Royal honour in Belgium for Shropshire World War One hero
Relatives of a Shropshire hero of one of the most daring naval exploits of World War One were honoured guests at the inauguration of a memorial at a rain- lashed ceremony attended by the King and Queen of Belgium.
Commander Alfred Edmund Godsal, of Iscoyd Park, near Whitchurch, was killed while commanding HMS Vindictive in a raid on the port of Ostend on May 10 1918.
His family were among those invited to the ceremony to mark the resiting of the memorial.
Formed from the salvaged bow section of the ship, the memorial has been restored and is now in a more prominent position at the Belgian port.
Among others attending were various ambassadors, as well as civic dignitaries and military chiefs. The ceremony followed a laying of wreaths the previous day by representatives of the various families.
"It was a splendid, very moving, and rather humbling 48 hours – it certainly made one very proud of AEG and his comrades," said Philip Godsal, a great nephew of Alfred, who still lives on the estate at Iscoyd.
"I hope we will all be back for the centenary of the Ostend raid in five years' time."
The others in the six-strong party of Commander Godsal's relatives were nephews Captain Walter Godsal RN and Michael Godsal, and his great-nephews, Brigadier David Godsal, Rupert Godsal, and John Birchenough.
While the wreath-laying had taken place in fine weather, wind and rain provided challenging conditions at the memorial event.
Philip Godsal said: "There was a covered stand, with the front row – under cover, just – reserved for the King and Queen, British, American, Canadian and German ambassadors, Governor of West Flanders, Mayor of Ostend, Belgian Minister of Defence, a few admirals and so on.
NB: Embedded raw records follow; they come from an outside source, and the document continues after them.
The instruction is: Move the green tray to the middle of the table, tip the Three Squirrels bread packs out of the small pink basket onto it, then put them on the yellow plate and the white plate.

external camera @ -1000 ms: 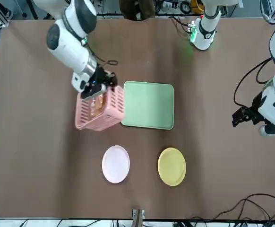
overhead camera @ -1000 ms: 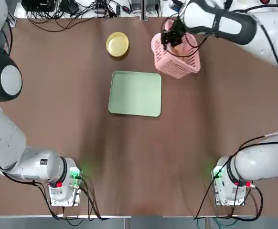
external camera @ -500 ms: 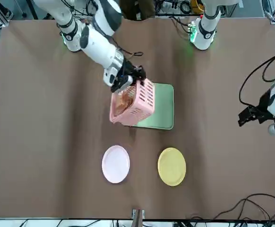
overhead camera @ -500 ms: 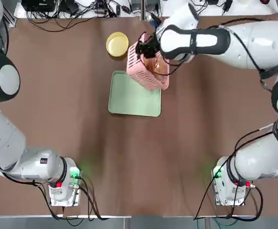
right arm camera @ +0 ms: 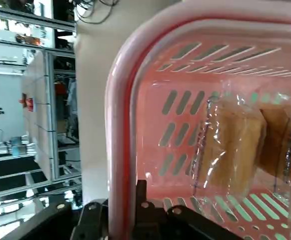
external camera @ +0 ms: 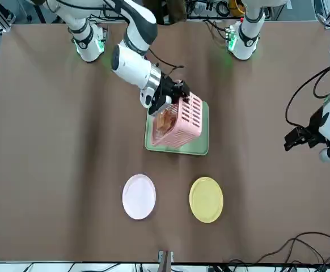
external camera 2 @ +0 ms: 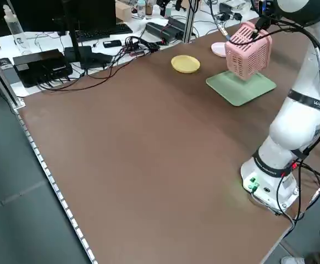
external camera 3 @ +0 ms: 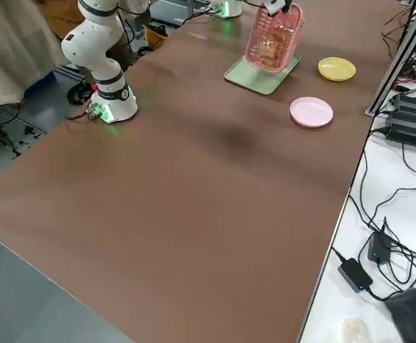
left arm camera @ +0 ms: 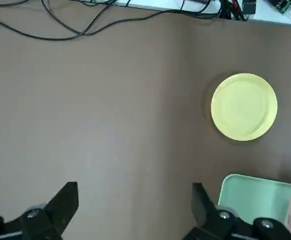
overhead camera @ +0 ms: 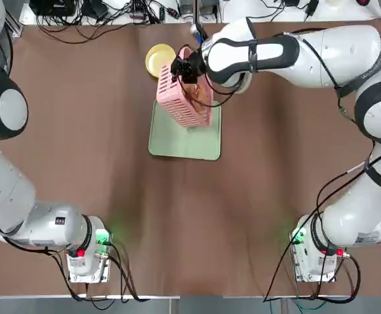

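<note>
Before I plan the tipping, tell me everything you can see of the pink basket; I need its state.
The pink basket, plastic-looking, square, with slotted walls and a thick rim, is tilted over the green tray. The right gripper grips its rim; bread packs remain inside.

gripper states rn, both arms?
Left gripper: open, empty, off to the table's left.
Right gripper: closed on the pink basket's rim, basket tilted over the green tray.
</note>
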You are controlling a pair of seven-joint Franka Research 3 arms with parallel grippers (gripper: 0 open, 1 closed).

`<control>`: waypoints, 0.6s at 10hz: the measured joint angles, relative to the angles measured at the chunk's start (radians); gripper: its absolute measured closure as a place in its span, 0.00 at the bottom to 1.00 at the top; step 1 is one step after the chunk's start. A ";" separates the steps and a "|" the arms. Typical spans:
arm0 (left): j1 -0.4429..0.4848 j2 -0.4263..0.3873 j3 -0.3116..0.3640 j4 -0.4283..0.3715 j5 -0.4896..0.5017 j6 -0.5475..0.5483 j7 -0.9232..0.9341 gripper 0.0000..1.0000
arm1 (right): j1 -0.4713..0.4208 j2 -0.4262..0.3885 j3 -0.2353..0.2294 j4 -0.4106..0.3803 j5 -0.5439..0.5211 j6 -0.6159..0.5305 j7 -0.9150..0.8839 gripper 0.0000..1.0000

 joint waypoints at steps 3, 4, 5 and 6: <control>-0.005 0.001 -0.001 0.000 0.000 -0.001 0.000 0.00 | 0.080 0.057 0.014 0.072 0.000 0.108 0.002 0.94; -0.005 0.001 -0.001 0.000 0.000 -0.001 0.000 0.00 | 0.118 0.087 0.014 0.095 0.000 0.149 0.002 0.94; -0.006 0.001 -0.001 0.000 0.000 -0.001 0.000 0.00 | 0.146 0.110 0.011 0.112 0.000 0.165 0.002 0.94; -0.008 0.002 -0.001 0.000 0.000 -0.002 0.000 0.00 | 0.165 0.124 0.007 0.121 0.000 0.170 0.002 0.94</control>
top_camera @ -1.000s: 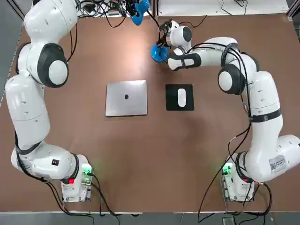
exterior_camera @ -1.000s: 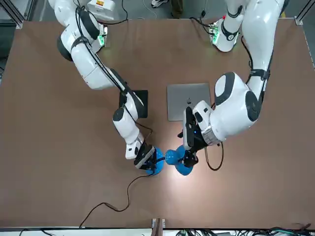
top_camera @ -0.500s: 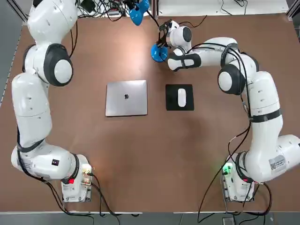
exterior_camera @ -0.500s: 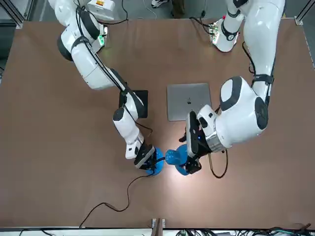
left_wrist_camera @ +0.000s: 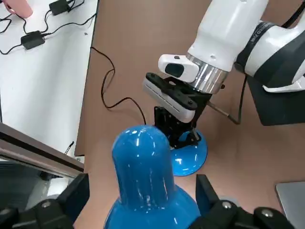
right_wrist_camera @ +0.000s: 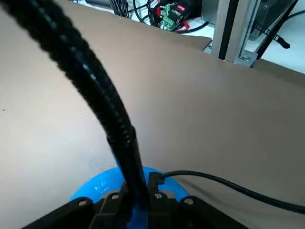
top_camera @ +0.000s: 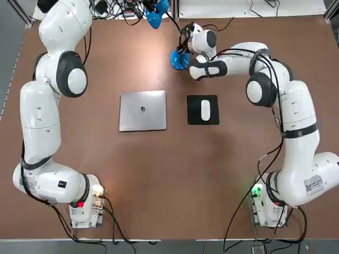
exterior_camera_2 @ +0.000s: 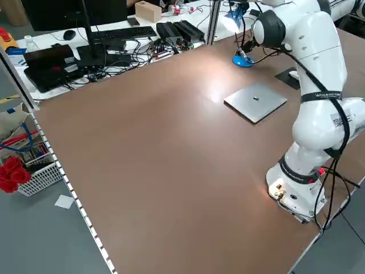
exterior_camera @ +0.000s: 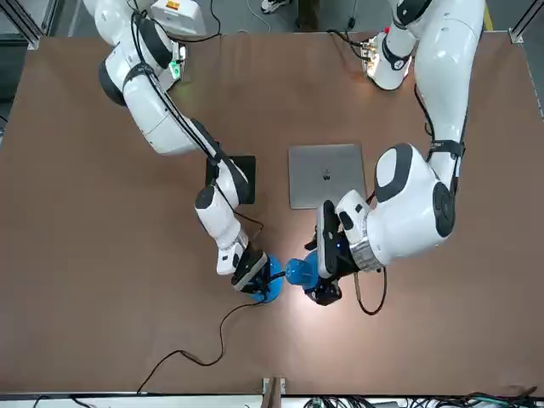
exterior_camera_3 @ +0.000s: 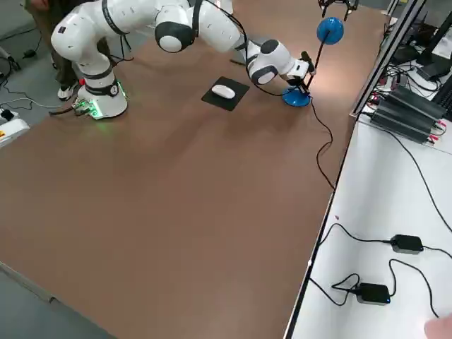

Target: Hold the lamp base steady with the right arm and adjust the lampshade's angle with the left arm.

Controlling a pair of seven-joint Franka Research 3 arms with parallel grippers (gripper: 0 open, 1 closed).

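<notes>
The blue lamp base [top_camera: 178, 60] [exterior_camera: 272, 287] sits near the table's far edge. My right gripper [top_camera: 181, 50] [exterior_camera: 253, 277] [right_wrist_camera: 136, 202] is down on it, shut around the foot of the black gooseneck [right_wrist_camera: 95, 90] where it meets the base [right_wrist_camera: 102, 188]. The blue lampshade [top_camera: 154, 19] [exterior_camera: 298, 272] [left_wrist_camera: 143, 171] [exterior_camera_3: 330, 30] hangs above the far edge. My left gripper [top_camera: 152, 7] [exterior_camera: 318, 286] [left_wrist_camera: 143, 183] straddles it, with a finger [left_wrist_camera: 76, 193] on either side of the wide end. The shade's white inside is hidden.
A closed grey laptop [top_camera: 142, 110] and a white mouse [top_camera: 204, 109] on a black mousepad [top_camera: 203, 98] lie mid-table. The lamp cord [exterior_camera: 191, 357] trails over the far edge. Cables and power bricks [exterior_camera_3: 373, 292] sit on the white bench beyond.
My left arm's elbow has swung and its wrist has turned around the lampshade, whose wide end is now hidden under the gripper in the front view. The right arm and base stayed put.
</notes>
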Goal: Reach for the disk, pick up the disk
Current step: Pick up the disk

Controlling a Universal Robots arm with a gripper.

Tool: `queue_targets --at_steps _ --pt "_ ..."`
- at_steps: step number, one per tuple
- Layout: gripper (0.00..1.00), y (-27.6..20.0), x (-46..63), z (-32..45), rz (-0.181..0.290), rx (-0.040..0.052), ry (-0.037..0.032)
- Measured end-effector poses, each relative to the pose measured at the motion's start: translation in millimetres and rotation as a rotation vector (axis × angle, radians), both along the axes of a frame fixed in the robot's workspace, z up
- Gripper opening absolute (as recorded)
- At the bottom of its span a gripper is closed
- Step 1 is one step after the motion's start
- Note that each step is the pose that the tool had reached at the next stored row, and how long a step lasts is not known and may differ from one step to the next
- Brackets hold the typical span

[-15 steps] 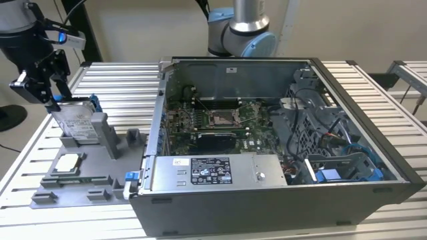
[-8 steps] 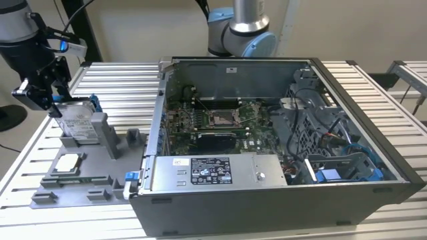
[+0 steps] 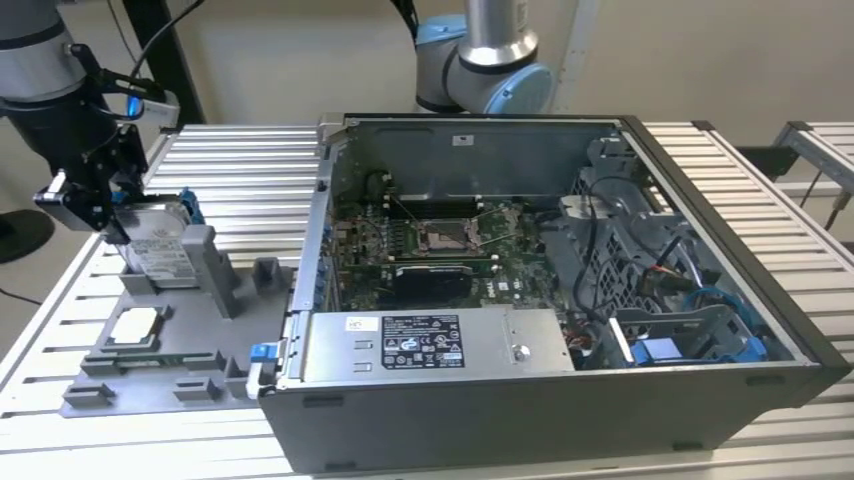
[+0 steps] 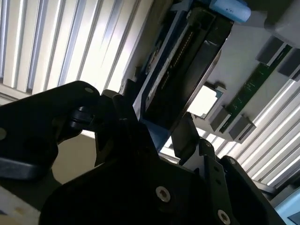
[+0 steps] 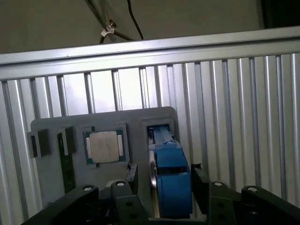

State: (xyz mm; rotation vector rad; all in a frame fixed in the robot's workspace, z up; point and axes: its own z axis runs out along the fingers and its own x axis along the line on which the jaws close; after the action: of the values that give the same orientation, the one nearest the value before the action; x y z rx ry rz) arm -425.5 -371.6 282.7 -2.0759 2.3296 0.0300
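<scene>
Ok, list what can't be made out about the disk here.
Disk upper corner: exterior view, behind the gripper.
Disk bottom: exterior view, sunk in the grey holder.
Disk face: first wrist view, seen edge-on.
Disk near end: second wrist view, covered by the gripper's dark body.

Free: bare slats of the counter [image 3: 240, 160] behind the grey fixture tray [image 3: 174, 372], and open air above them.
Obstacles: grey upright holder [image 3: 203, 262] touching the disk [image 3: 158, 250]; the hand [image 3: 120, 215] takes up the space over the disk; open computer case [image 3: 561, 300] walls off the exterior view's right; CPU chip [image 3: 136, 325] lies flat on the tray, nearer the camera.
</scene>
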Motion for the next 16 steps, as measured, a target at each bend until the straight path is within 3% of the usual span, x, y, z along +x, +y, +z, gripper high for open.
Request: queue_targets --at_steps 12,16 --pt "1.0 0.0 0.0 -21.4 0.002 0.0005 0.0002" --pt "1.0 0.0 0.0 -22.9 0.002 0.0017 0.0006"
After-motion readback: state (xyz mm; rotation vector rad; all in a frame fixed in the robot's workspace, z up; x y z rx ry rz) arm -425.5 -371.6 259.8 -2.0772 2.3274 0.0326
Unfortunately the seats reserved for the Vindictive families were actually in front of the stand, to be nearest the memorial I suppose, and so completely out in the open.
"We hunkered down under umbrellas, which of course had to be put away when the royal party arrived."
The royal party got out immediately in front of the Godsal contingent and 88-year-old Walter, who lives in Somerset, was among those presented to the royals, and he also made a speech at the end of the ceremony on behalf of the HMS Vindictive families.
Afterwards there was a reception hosted by the Royal Navy on board HMS Tyne, rounded off by the Sundown Ceremony with the lowering of the white ensign.
Commander Godsal had taken part in the first Ostend raid on HMS Brilliant on April 23, 1918. Aimed at sinking blockships in the port to prevent U-boats getting out, it was a failure.
HMS Vindictive had taken part in a simultaneous raid at nearby Zeebrugge, and the damaged old cruiser was patched up and pressed into action a second time for a renewed raid at Ostend, this time with Commander Godsal in command.
The plan was to deliberately sink it in the shipping channel and bottle up the U-boats.
Commander Godsal was killed by a shell at the height of the battle and Lieutenant Victor Crutchley assumed command.
Lt Crutchley was to win the VC, and a 15-strong party from his family, including his 90-year-old daughter, were at Ostend.
HMS Vindictive was sunk in the channel but there was a gap through which U-boats were still able to pass. The ship was salvaged and the bow turned into a memorial.